Canberra had requested Indonesia take the group of around 60 people who were picked up by an Australian vessel south of Java on Thursday, but officials in Jakarta had so far failed to agree to this.

“The Indonesian government has advised Australian officials overnight that they are reviewing the request put forward by Australia,” Immigration Minister Scott Morrison said in a statement in Canberra.

“While we welcome Indonesia’s review of our request, in the best interests of the safety of the passengers and crew of the rescued vessel and the Australian vessel that has been rendering assistance, earlier this morning I requested Lt. Gen. (Angus) Campbell to transfer the persons rescued . . . to Christmas Island,” he said.

Morrison said the group would then be rapidly transferred to camps on Papua New Guinea’s Manus Island or on the tiny Pacific nation of Nauru, in line with Australia’s hard-line policy on asylum seekers arriving by boat.

“They will not be resettled in Australia,” he stressed.

Morrison said the request that Indonesia take the asylum seekers was consistent with the standard practice given the incident took place inside its search and rescue zone and close to its coast. “On two recent occasions, Indonesia has agreed to these requests and facilitated an on-water transfer,” he said.

New Australian Prime Minister Tony Abbott has vowed to turn asylum seeker boats back to Indonesia, from where many embark on the dangerous journey — when it is safe to do so.

But Jakarta has received the policy coolly, and on Friday an Indonesian official in a text message angrily rejected the idea of asylum seekers being returned to Java.
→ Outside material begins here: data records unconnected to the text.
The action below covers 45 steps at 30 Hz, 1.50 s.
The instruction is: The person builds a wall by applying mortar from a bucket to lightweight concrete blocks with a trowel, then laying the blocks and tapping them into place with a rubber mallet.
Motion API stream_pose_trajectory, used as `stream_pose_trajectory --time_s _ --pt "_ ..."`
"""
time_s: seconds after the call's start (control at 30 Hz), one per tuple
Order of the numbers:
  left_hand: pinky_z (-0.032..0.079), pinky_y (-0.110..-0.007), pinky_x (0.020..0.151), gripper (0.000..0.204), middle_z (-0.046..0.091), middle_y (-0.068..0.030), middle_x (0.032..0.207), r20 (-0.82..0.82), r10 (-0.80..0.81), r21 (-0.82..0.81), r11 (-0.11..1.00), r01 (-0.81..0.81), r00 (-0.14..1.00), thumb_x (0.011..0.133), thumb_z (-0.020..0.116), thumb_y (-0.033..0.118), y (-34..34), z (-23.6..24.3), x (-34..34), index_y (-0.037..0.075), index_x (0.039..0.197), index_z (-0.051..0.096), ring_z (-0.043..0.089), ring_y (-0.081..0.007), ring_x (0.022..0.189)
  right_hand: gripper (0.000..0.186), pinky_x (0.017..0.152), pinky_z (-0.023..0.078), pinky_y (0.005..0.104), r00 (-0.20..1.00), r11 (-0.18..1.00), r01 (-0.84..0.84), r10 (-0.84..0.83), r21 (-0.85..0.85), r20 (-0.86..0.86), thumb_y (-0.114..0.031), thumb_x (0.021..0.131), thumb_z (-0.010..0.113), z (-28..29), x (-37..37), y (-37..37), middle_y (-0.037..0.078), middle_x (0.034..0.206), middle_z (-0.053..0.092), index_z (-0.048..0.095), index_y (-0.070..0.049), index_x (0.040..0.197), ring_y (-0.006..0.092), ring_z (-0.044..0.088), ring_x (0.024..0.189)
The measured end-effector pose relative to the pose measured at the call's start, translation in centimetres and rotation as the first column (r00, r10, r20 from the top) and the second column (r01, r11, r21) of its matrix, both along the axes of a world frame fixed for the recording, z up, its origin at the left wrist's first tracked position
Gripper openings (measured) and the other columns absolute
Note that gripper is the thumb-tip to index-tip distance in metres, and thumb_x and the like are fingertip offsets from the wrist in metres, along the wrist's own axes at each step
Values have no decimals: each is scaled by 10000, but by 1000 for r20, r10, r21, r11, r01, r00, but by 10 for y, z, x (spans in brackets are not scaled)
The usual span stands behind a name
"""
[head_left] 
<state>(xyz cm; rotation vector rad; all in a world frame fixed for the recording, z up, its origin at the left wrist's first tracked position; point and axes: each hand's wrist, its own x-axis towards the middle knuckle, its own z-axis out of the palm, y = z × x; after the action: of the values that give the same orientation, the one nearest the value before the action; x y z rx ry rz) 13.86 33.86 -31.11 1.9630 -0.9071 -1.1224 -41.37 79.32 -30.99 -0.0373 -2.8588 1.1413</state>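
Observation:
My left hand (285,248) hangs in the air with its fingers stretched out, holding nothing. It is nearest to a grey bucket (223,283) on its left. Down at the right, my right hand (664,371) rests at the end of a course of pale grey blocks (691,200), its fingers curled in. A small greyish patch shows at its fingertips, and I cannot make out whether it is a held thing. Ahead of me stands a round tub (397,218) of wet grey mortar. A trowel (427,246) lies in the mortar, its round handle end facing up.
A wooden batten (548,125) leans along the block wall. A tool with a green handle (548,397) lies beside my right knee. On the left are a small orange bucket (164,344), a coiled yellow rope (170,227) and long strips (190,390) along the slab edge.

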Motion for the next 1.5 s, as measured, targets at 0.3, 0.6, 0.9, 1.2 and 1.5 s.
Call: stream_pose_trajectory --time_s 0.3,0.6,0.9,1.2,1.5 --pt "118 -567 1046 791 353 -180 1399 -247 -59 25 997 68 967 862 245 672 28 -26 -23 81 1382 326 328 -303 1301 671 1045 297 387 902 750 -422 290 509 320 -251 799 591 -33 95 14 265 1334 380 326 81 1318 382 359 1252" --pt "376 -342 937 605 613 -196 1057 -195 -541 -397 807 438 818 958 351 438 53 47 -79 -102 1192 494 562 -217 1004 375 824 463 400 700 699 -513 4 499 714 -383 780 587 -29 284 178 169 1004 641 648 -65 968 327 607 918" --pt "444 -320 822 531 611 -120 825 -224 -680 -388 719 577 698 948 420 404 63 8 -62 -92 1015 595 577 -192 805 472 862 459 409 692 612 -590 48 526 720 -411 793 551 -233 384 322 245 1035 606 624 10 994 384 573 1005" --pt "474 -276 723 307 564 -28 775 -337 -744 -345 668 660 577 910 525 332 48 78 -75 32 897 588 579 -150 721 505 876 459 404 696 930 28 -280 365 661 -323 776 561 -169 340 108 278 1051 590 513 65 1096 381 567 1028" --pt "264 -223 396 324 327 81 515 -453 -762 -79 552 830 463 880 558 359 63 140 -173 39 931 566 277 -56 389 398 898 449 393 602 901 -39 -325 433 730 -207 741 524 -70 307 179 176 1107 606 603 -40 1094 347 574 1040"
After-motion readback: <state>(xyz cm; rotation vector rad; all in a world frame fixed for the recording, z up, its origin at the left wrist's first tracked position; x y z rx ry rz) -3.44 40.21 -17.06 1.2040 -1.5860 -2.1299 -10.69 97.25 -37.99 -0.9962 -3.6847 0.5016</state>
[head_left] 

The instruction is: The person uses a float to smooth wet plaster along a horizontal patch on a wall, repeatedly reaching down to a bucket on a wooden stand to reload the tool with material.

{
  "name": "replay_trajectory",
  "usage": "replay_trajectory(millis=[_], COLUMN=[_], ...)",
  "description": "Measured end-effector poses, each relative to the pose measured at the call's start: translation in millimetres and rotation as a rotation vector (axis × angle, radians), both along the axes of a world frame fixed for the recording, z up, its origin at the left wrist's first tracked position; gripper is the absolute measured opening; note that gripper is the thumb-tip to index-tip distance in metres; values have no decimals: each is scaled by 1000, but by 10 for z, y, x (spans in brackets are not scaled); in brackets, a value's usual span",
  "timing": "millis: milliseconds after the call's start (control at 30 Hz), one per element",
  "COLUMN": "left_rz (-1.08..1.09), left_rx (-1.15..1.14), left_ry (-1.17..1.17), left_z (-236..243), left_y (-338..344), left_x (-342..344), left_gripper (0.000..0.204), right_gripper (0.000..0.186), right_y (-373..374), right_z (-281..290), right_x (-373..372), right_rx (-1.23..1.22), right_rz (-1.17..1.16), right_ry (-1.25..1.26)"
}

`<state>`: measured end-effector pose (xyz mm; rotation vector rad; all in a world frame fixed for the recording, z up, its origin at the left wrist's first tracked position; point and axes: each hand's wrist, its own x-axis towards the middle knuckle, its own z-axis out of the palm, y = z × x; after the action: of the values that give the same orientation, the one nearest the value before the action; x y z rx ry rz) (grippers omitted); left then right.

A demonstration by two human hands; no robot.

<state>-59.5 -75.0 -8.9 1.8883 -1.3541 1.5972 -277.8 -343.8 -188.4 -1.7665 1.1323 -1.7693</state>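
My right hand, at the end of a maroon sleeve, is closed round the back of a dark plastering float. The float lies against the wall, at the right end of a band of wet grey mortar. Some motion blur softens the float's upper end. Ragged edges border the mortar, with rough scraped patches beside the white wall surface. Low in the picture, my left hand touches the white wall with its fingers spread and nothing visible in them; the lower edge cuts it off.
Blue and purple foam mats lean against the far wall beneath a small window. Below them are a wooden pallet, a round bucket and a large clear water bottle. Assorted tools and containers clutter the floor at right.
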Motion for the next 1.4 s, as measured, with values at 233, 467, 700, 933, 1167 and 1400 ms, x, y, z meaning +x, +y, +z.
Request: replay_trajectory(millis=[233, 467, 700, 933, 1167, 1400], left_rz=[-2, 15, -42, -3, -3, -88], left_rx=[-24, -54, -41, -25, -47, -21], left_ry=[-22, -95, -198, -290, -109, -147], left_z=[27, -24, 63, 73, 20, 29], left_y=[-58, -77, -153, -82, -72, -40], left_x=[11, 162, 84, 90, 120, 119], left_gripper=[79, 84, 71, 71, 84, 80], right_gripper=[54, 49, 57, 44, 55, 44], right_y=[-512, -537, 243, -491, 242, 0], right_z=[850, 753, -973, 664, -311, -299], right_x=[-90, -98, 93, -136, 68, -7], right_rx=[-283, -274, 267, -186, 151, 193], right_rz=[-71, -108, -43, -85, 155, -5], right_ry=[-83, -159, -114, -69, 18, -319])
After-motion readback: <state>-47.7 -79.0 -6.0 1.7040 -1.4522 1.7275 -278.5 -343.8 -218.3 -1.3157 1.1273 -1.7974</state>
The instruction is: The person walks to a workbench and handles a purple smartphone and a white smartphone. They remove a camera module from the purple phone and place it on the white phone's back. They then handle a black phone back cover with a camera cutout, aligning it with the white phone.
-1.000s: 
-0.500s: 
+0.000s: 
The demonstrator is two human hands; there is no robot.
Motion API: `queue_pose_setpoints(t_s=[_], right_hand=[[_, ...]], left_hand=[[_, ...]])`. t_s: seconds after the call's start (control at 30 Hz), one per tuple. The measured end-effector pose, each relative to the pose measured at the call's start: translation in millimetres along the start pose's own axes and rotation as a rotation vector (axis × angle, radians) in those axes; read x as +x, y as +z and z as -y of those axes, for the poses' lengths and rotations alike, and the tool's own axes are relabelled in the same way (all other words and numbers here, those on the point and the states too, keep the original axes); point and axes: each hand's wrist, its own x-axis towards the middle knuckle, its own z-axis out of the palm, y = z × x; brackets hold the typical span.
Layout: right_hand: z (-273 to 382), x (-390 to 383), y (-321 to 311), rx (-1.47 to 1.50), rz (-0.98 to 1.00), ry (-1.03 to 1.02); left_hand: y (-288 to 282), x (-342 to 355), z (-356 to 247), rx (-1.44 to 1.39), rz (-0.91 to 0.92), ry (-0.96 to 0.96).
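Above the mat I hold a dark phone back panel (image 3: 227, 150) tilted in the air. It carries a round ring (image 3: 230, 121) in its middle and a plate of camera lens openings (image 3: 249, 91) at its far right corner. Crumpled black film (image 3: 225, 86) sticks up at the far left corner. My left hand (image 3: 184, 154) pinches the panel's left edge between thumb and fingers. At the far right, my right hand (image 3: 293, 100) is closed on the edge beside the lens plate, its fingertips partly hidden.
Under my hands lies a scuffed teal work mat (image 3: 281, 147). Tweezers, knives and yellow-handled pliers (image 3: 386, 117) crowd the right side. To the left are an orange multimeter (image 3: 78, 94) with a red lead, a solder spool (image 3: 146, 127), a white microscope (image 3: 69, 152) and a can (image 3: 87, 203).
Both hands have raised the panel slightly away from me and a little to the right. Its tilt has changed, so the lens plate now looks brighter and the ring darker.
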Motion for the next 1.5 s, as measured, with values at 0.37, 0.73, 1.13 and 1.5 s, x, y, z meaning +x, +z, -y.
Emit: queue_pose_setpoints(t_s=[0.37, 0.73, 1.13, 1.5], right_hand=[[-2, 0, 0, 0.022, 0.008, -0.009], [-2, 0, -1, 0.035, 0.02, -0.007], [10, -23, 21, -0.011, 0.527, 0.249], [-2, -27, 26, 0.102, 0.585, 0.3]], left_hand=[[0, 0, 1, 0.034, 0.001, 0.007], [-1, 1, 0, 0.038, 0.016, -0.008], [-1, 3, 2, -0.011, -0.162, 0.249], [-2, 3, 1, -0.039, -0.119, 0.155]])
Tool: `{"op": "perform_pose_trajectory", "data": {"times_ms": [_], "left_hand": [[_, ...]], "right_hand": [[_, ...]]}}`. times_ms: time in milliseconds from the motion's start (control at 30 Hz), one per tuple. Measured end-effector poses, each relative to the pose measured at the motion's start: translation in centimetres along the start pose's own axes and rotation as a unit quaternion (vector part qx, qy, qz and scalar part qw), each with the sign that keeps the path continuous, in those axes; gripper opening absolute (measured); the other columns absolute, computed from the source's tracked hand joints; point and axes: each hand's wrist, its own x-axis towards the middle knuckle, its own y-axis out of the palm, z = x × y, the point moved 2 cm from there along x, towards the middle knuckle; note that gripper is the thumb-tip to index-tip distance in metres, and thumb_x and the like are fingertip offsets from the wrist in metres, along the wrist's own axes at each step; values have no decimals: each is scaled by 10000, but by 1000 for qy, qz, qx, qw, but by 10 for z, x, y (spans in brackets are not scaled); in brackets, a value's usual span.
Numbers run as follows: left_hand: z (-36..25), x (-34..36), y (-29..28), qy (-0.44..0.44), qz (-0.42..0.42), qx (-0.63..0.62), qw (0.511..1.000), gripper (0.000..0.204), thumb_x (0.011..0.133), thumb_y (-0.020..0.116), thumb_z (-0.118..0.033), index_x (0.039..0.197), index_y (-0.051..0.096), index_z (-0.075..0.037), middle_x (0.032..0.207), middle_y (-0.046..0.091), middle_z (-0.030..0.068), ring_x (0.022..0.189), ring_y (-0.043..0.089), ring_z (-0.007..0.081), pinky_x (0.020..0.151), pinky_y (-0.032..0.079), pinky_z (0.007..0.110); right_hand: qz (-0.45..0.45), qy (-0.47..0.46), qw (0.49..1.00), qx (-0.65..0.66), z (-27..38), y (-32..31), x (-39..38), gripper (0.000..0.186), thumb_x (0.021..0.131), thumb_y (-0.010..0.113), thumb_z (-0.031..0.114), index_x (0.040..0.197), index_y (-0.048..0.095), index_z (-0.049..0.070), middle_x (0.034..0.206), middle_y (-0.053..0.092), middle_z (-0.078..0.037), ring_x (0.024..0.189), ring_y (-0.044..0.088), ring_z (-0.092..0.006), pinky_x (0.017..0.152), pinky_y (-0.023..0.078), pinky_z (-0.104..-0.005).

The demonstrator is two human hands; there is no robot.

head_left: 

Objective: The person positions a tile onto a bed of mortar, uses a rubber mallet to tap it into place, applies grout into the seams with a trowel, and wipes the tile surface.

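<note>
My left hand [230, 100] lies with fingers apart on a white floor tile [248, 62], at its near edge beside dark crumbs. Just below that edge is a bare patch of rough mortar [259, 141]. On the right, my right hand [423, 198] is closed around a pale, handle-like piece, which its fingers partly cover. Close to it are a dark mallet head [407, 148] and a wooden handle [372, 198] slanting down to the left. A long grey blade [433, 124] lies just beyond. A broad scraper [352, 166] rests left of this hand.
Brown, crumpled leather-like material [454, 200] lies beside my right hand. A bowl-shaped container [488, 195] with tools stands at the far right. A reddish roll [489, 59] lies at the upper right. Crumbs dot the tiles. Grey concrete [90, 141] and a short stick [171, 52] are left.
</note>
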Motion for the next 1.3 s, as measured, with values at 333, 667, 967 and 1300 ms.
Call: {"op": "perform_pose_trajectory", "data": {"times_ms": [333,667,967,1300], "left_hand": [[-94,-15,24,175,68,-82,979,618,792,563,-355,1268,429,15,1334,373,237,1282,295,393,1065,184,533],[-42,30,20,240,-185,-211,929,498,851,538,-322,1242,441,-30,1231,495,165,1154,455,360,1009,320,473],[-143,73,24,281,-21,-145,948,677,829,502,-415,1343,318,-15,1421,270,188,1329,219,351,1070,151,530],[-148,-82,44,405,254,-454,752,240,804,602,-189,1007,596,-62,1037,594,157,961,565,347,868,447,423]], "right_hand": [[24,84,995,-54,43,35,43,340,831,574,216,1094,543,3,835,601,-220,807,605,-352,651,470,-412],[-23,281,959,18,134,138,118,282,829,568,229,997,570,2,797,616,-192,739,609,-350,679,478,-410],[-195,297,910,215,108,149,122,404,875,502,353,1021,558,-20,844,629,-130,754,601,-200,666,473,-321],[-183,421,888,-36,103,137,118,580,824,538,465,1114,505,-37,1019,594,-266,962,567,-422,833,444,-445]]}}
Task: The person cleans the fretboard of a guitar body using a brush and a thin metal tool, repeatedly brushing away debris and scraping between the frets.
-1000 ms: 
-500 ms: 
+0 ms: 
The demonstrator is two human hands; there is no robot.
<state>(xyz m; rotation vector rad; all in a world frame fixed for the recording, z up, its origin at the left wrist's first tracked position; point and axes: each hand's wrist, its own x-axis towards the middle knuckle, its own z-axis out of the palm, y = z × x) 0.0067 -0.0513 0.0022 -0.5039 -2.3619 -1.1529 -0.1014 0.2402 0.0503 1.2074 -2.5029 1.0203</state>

“The Indonesian government NEVER AGREED to such wishes or policies of Australia,” Djoko Suyanto, coordinating minister for political, legal and security affairs, wrote in the message. “Australia already has its own ‘detention centres’ in Nauru and PNG. That’s where the asylum seekers should be sent, NOT TO Indonesia.”

The row over the would-be refugees comes as tensions between the two countries have been under pressure following a report that Australian missions across Asia, including in Jakarta, were involved in a U.S.-led spying network.

Abbott insisted Saturday that ties with Jakarta remained positive and were strengthening, but that his conservative government was determined to stop the flow of asylum seekers coming to Australia by boat. “We have good relations with Indonesia, good and improving relations, but we will stop these boats,” Abbott said during a speech in Perth.

Australian Foreign Minister Julie Bishop, who has just returned from a two-day visit to Indonesia, backed up Abbott, saying there was a “very good rapport” between the countries.

“When you sit down and go through the list, you can see how closely the Abbott government is working with the Indonesian government,” she said. “Yet all we hear about are a couple of areas of disagreement that will be resolved.”

Morrison said Australia would continue to liaise with Indonesia over search and rescue incidents, which often occur in the waters between the two countries, on a case-by-case basis. “We will continue to honor our commitment to Indonesia to undertake this liaison privately and directly with Indonesian authorities,” he added.

Since the introduction eight weeks ago of Abbott’s so-called Operation Sovereign Borders, a military-led crackdown on people smuggling, 561 asylum seekers have arrived on unauthorized boats. This compares with more than 25,000 over the 12 months to June 30.